Deux semaines après ses débuts au Temple, Rachid Badouri estime que son bilan est déjà fort positif. Sa maison de production, Juste pour rire, «ne lâche jamais rien». Il y a eu un affichage massif dans le métro et sur les colonnes Morris. Côté médias, toutes les avenues sont explorées avec attention, même si, comme le dit Marie-Laurence Berthon, «elles sont de moins en moins nombreuses». Il doit rester une demi-douzaine de créneaux sur les grandes chaînes de télé, y compris des émissions mensuelles comme Les enfants de la télé.

Depuis début septembre, Rachid a quand même participé à deux grandes émissions spéciales, Rire contre le racisme et Les stars du rire, diffusées en début de soirée. Sans compter la version française du gala Juste pour rire, animée par Arthur. Celui-ci, devenu «un grand copain» du Québécois, lui accorde une place importante dans son émission hebdomadaire sur la chaîne (câblée) Comédie. Laurent Ruquier, qui anime le principal talk-show de la semaine, On n'est pas couché, connaît bien l'humoriste et n'exclut pas de l'inviter. Une responsable de la programmation du prestigieux Grand Journal de Canal+ a juré de l'inviter dès qu'il y aurait «un plateau d'humoristes». Sans parler de chercheurs de talent, côté cinéma, dont trois ou quatre sont venus voir son spectacle, «intéressés par mon côté one man show, de gars capable de danser, de chanter, de faire des grimaces».
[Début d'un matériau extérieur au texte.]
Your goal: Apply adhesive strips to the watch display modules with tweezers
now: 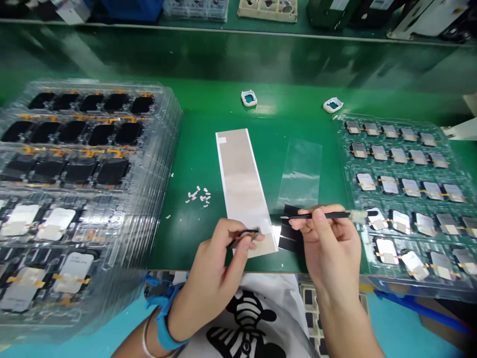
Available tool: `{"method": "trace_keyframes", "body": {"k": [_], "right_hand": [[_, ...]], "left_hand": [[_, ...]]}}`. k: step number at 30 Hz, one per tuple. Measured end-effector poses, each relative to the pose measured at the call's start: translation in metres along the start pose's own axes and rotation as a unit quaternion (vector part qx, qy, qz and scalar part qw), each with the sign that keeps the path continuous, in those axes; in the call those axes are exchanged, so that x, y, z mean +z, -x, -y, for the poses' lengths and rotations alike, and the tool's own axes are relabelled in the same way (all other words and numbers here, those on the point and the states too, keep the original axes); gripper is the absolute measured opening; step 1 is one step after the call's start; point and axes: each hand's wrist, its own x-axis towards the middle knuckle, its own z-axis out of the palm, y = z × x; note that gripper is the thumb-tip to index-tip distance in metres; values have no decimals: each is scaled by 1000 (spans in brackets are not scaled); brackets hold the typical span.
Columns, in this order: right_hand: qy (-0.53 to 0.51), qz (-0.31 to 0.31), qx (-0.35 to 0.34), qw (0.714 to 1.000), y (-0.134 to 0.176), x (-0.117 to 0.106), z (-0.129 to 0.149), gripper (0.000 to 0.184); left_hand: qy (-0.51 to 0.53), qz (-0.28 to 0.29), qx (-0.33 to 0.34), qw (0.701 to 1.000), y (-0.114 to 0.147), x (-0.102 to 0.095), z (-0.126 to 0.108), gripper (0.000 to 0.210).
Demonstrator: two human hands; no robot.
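Right now, a small dark part [248, 233] is at the near edge of the green work surface [197, 149], pinched between the thumb and fingers of the left hand [214, 271], just over the near end of a beige sheet with white edges [242, 184]. To its right, the right hand [330, 243] grips black tweezers [324, 216], their tips pointing left toward the part but apart from it; whether the tips meet is too small to tell. Dark strips [290, 241] lie just left of the right hand, and a clear film [301, 171] lies beyond them. Left of the sheet, small white scraps [203, 196] are scattered. Farther left stands a tall stack of clear trays [169, 134], the top one bearing black panels [76, 132] in its far rows and pale-backed ones in its near rows. On the right, another clear tray [341, 144] holds rows of pale-backed pieces [389, 185]. Two small white frames [249, 98] sit apart at the far side.
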Motion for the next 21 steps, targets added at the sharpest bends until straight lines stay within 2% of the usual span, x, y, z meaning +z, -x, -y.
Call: {"method": "trace_keyframes", "body": {"k": [2, 3, 8, 10, 12, 15, 18, 21], "right_hand": [[19, 8, -10, 1000, 0, 0, 0, 23], [38, 13, -16, 999, 0, -2, 1, 21], [132, 48, -60, 988, 6, -14, 7, 11], [157, 77, -81, 981, 10, -17, 8, 6], [187, 115, -125, 968, 16, -19, 6, 9], [243, 194, -225, 923, 26, -21, -1, 24], [310, 281, -329, 847, 32, -23, -6, 29], [358, 313, -416, 775, 33, -23, -5, 25]], "left_hand": [[67, -23, -35, 997, 1, 0, 1, 10], [64, -21, -36, 997, 2, 0, 1, 9], [-86, 9, 29, 996, 9, -5, -3, 21], [-117, 9, 45, 992, 10, -6, -4, 22], [-131, 0, 41, 990, 11, -7, -3, 20], [-132, -29, 21, 991, 12, -6, 0, 19], [-121, -44, 4, 992, 12, -6, 4, 19], [-112, -44, -4, 993, 12, -5, 6, 18]]}}
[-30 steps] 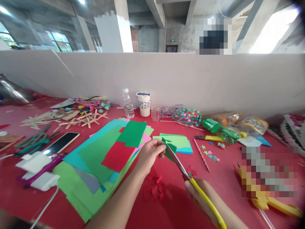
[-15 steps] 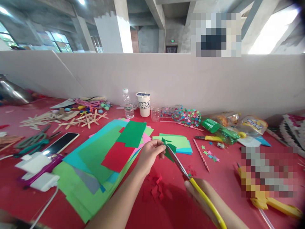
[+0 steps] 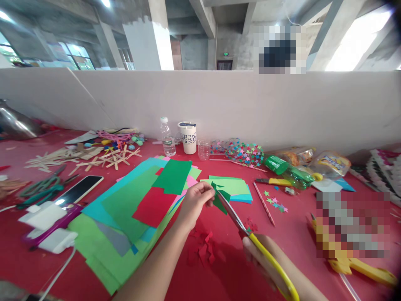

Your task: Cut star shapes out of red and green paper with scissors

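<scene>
Pinched between the fingertips of my left hand is a small piece of dark green paper. My right hand is wrapped round the yellow handles of a pair of scissors. The blades point up and left, and their tips lie against the green paper, close to my left fingertips. Below my hands, red paper scraps lie on the red table. To the left is a stack of coloured sheets, with a dark green sheet and a red sheet on top.
Behind stand a water bottle and a white cup. A yellow utility knife, a striped straw and star confetti lie to the right, beside a green bottle. A phone and a purple power strip are left.
Hardly anything differs. The green paper has shifted slightly at the scissor tips, and the whole view has moved a little. Both hands keep their hold.
</scene>
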`<state>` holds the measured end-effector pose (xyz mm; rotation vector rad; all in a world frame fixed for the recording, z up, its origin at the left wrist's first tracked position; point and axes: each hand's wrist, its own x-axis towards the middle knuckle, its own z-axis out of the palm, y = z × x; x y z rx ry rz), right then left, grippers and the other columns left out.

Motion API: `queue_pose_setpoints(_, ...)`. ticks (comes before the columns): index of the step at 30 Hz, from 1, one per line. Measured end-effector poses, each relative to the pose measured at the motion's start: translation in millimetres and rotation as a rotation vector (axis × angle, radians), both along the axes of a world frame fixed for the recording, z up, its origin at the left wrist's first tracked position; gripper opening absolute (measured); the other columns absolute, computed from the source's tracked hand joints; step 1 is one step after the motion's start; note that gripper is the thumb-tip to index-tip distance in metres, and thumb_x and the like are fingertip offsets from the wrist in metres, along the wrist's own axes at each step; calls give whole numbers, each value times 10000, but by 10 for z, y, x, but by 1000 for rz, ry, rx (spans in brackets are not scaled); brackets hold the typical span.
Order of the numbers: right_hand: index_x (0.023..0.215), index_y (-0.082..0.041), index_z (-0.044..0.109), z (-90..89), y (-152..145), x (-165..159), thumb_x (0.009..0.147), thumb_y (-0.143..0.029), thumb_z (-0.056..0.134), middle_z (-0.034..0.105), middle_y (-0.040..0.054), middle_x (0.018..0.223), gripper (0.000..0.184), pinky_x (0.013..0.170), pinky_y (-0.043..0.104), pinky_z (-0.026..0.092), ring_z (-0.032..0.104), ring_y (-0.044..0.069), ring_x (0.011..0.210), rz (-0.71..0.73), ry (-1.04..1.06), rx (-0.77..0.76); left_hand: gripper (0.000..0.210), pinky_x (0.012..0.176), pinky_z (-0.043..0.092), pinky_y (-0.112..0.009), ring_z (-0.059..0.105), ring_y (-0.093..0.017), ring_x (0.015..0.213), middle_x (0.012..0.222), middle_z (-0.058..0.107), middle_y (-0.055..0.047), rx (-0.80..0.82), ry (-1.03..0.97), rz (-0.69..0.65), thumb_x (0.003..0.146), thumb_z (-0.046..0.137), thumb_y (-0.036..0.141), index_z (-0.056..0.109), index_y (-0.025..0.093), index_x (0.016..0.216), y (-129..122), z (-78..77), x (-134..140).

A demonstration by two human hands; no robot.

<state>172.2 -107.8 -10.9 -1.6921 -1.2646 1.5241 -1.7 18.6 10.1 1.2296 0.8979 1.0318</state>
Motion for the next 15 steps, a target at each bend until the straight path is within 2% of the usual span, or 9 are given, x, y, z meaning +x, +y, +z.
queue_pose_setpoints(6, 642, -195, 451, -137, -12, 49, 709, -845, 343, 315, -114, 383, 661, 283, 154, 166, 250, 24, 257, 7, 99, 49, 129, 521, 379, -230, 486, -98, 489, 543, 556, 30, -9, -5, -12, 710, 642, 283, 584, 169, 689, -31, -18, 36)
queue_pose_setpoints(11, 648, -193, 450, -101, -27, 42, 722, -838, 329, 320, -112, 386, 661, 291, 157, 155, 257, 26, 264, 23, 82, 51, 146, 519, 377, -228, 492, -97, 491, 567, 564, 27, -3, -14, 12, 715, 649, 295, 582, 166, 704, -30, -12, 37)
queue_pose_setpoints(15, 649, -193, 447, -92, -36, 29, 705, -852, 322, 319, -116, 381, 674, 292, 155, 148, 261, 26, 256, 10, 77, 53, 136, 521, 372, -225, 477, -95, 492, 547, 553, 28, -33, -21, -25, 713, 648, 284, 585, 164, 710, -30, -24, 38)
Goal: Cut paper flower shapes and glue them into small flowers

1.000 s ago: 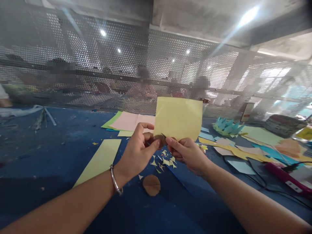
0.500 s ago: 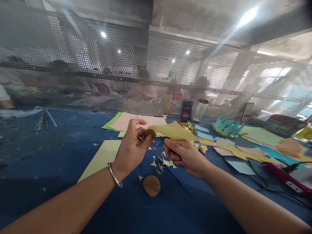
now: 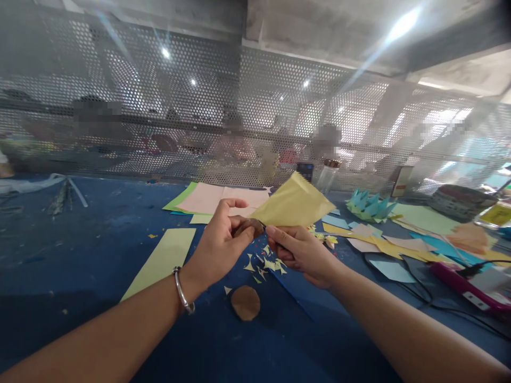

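My left hand (image 3: 225, 234) pinches a brown round piece (image 3: 255, 224) together with a sheet of yellow paper (image 3: 297, 202), which stands up tilted behind both hands. My right hand (image 3: 301, 250) is closed around dark scissors, mostly hidden in the fist; their narrow tip meets the paper's edge beside the brown piece. Under the hands lie small pale-yellow paper scraps (image 3: 270, 264). A second brown paper disc (image 3: 245, 303) rests flat on the blue table (image 3: 191, 346), nearer to me. Beside the scraps is a thin blue stick (image 3: 291, 292).
A pale-yellow strip (image 3: 162, 263) lies left, with pink sheets (image 3: 203, 198) behind. At right are a blue-green folded-paper piece (image 3: 369, 205), coloured paper strips (image 3: 391, 247), a magenta power strip (image 3: 467, 287) and black cables. A clear bottle (image 3: 328, 175) stands before the perforated screen (image 3: 179, 143).
The yellow paper has swung up from nearly flat to standing tilted. The scissors' tip has come closer to the brown piece, and both hands are nearer each other.
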The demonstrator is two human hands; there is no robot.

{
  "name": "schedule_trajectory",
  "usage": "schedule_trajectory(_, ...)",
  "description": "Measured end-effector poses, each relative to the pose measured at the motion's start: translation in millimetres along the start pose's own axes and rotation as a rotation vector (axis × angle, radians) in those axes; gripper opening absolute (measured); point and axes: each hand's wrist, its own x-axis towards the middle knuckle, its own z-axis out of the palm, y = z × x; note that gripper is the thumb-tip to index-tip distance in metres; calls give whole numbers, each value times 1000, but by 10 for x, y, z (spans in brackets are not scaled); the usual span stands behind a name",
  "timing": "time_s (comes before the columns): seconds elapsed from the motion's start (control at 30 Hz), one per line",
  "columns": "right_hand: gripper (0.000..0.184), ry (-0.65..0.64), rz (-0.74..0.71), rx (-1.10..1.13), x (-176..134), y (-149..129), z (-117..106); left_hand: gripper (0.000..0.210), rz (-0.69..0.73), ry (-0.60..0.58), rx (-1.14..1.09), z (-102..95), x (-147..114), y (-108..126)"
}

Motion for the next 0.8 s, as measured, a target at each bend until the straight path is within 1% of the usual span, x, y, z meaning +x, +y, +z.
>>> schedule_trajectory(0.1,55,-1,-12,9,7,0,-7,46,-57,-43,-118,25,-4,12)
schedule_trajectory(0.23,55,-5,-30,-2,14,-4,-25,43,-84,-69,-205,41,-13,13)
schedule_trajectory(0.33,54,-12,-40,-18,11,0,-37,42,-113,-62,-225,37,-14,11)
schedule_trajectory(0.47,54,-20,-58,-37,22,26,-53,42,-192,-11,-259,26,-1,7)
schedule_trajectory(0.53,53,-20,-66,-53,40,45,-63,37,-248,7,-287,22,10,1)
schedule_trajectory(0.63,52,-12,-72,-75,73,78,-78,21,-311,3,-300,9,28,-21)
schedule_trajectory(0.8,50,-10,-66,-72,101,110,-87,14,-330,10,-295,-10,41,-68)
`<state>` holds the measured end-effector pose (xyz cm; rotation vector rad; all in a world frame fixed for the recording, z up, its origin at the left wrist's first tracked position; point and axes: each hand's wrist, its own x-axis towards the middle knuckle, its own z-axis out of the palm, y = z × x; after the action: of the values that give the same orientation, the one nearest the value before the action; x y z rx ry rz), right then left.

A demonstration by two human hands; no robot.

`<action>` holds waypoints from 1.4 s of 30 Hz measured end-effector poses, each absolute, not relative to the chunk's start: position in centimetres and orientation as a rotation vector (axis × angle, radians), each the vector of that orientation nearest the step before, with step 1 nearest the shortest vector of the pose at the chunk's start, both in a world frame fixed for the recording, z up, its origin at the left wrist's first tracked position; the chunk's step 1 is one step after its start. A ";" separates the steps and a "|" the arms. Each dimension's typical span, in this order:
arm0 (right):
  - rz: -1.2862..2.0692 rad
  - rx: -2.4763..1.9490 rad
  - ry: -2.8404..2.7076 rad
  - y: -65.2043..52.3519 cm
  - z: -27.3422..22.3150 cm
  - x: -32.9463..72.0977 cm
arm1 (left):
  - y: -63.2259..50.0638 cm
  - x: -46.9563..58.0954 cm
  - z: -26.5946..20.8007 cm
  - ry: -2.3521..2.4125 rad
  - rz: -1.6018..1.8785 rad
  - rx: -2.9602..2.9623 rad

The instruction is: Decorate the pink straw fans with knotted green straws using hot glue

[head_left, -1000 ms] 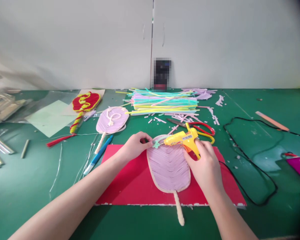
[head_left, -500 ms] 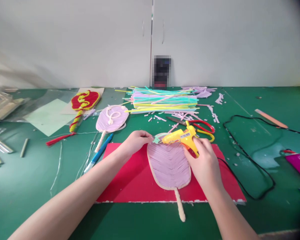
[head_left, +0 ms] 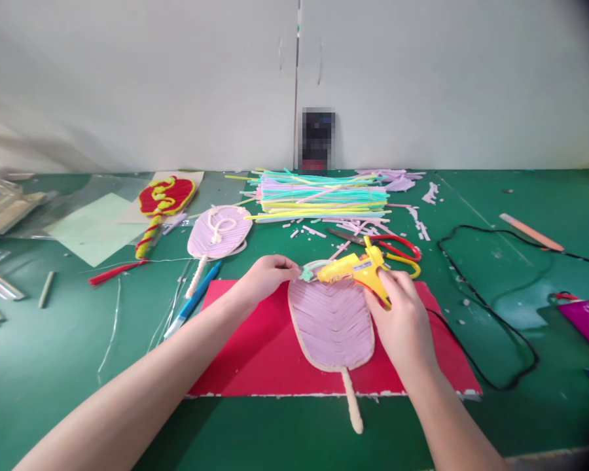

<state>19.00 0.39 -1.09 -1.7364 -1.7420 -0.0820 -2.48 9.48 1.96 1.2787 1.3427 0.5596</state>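
Observation:
My right hand is wrapped round a yellow glue gun, its nozzle pointing left over the top of a purple fan. In a pinch at the fan's upper left edge, my left hand holds a small mint-green pipe cleaner piece, close to the nozzle. Whether nozzle and piece touch, I cannot tell. The fan has a cream rim and a cream handle toward me, and it lies on a red board.
Behind the hands lie red-and-yellow scissors and a bundle of pipe cleaners. A second purple fan, a blue pen and a red fan are to the left. A black cord loops on the right.
Both hands keep nearly the same place. My right index finger sits slightly differently near the glue gun's trigger.

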 end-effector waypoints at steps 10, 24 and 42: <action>-0.090 -1.766 -1.723 0.4 -0.8 18.8 | 9.5 -2.4 2.0 1.336 0.542 1.284; -0.079 -1.719 -1.739 0.5 -0.8 18.6 | 9.5 -2.6 1.6 1.306 0.549 1.288; -0.138 -1.796 -1.717 0.4 -0.6 18.8 | 9.5 -2.7 1.7 1.319 0.540 1.321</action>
<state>18.82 0.38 -0.63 -1.7955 -1.7166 -0.1376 -2.71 9.50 1.68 1.3212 1.3195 0.5405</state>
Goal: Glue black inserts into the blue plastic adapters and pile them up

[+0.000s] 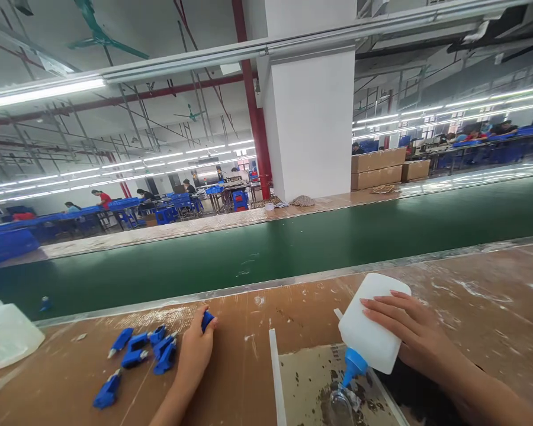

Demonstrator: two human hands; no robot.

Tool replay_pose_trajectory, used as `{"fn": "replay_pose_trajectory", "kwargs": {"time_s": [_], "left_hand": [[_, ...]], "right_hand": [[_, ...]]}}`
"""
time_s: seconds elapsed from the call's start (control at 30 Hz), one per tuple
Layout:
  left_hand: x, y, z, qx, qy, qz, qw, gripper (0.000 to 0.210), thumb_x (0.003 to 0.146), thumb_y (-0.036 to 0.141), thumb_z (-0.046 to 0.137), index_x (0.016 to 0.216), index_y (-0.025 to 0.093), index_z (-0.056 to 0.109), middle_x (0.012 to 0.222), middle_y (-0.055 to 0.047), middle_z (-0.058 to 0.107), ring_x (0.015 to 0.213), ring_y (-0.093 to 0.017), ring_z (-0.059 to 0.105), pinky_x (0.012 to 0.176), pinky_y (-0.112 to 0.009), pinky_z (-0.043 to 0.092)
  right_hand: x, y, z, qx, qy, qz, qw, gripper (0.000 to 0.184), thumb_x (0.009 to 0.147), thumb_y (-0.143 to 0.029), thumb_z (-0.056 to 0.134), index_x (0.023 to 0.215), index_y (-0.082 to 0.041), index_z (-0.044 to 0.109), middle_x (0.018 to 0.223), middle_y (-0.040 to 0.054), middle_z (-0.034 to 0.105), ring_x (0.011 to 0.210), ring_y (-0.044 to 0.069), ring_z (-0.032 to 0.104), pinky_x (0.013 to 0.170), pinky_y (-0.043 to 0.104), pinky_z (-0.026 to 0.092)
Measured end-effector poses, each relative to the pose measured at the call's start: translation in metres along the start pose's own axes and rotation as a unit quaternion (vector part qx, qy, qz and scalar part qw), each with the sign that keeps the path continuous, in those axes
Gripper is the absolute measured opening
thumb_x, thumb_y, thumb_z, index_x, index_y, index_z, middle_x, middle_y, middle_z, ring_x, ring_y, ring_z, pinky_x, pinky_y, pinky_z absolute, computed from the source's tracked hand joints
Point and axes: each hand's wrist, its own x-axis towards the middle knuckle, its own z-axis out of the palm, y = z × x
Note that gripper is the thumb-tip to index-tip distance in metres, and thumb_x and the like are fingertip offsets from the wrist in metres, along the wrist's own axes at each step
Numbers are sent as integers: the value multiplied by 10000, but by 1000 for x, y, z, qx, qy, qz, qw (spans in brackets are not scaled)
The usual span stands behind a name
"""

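My right hand (408, 328) is wrapped round a white plastic squeeze bottle (373, 319), tipped so that its blue nozzle (353, 365) points down. The nozzle's tip is at a small clear round dish (341, 405) on a stained flat sheet (306, 378); whether liquid comes out I cannot tell. My left hand (196, 343) is closed on a small blue plastic part (206, 320), mostly hidden by the fingers. Several similar blue parts with whitish tips (137, 342) lie loose to the left of that hand, with a single blue part (107, 390) nearer to me.
A translucent plastic jug (11, 334) stands at the left edge. Beyond the brown tabletop (244, 361) runs a green conveyor belt (293, 236), with a small object (45, 303) on its left part. Cardboard boxes (377, 168) and a white pillar (313, 118) stand behind; people sit at far benches.
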Motion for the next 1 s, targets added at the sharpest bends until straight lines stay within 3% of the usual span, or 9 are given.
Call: {"fn": "replay_pose_trajectory", "kwargs": {"time_s": [0.1, 0.17, 0.3, 0.4, 0.6, 0.77, 1.0], "left_hand": [[-3, -3, -5, 167, 8, 65, 984, 385, 746, 205, 518, 1094, 156, 673, 1090, -183, 696, 1096, -384, 597, 1007, -547, 377], [-4, -5, -7, 255, 10, 107, 961, 347, 712, 152, 501, 997, 147, 700, 1085, -197, 691, 1149, -397, 555, 1049, -545, 328], [-3, -11, -11, 392, 32, 155, 906, 235, 739, 168, 501, 825, 139, 717, 1084, -222, 677, 1239, -427, 485, 1121, -565, 203], [-4, -13, -10, 461, 46, 172, 869, 271, 808, 183, 467, 837, 126, 730, 1101, -227, 685, 1232, -411, 509, 1139, -559, 162], [-5, -17, -9, 524, 50, 192, 828, 330, 862, 181, 432, 910, 102, 749, 1092, -238, 709, 1168, -408, 564, 1121, -569, 175], [-4, -22, -7, 537, 48, 187, 822, 361, 872, 170, 407, 964, 109, 750, 1085, -214, 721, 1136, -390, 585, 1103, -560, 194], [-4, -25, -6, 545, 54, 191, 814, 395, 895, 149, 374, 1020, 102, 745, 1047, -187, 739, 1091, -368, 622, 1102, -563, 217]], "right_hand": [[4, -5, -3, -11, -2, -16, 1000, 511, 900, -18, 502, 1326, -291, 574, 1081, -3, 780, 1032, 189, 665, 1052, 413, 442], [6, -8, -5, -21, -6, -20, 1000, 503, 903, -10, 494, 1308, -294, 586, 1080, -8, 781, 1036, 180, 668, 1060, 408, 437], [8, -9, -7, -32, -13, -27, 999, 500, 897, 14, 486, 1281, -283, 603, 1071, -7, 785, 1022, 176, 675, 1074, 409, 423], [9, -8, -9, -32, -14, -35, 999, 465, 897, 5, 492, 1247, -272, 621, 1065, 3, 788, 1006, 187, 677, 1064, 413, 426], [8, -5, -10, -40, -3, -22, 999, 420, 902, -33, 529, 1236, -270, 623, 1065, 12, 787, 978, 205, 676, 1023, 419, 454], [4, -4, -8, -33, 19, -3, 999, 381, 919, -52, 538, 1229, -254, 630, 1055, 39, 787, 978, 224, 663, 1025, 451, 444], [8, -10, -10, -23, 40, 12, 999, 477, 919, -93, 589, 1369, -247, 550, 1059, 51, 780, 985, 243, 651, 1027, 461, 434]]}}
En début d'année, il avait eu deux propositions fermes, qui ne se sont pas concrétisées pour des raisons matérielles ou d'emploi du temps. Des comédies, bien sûr, où Rachid aurait tenu de petits rôles, «avec l'accent français». Sa puissante agence, Adéquate, reste sur le qui-vive.

«Faire du cinéma? C'est le rêve de ma vie!», avoue candidement Rachid Badouri.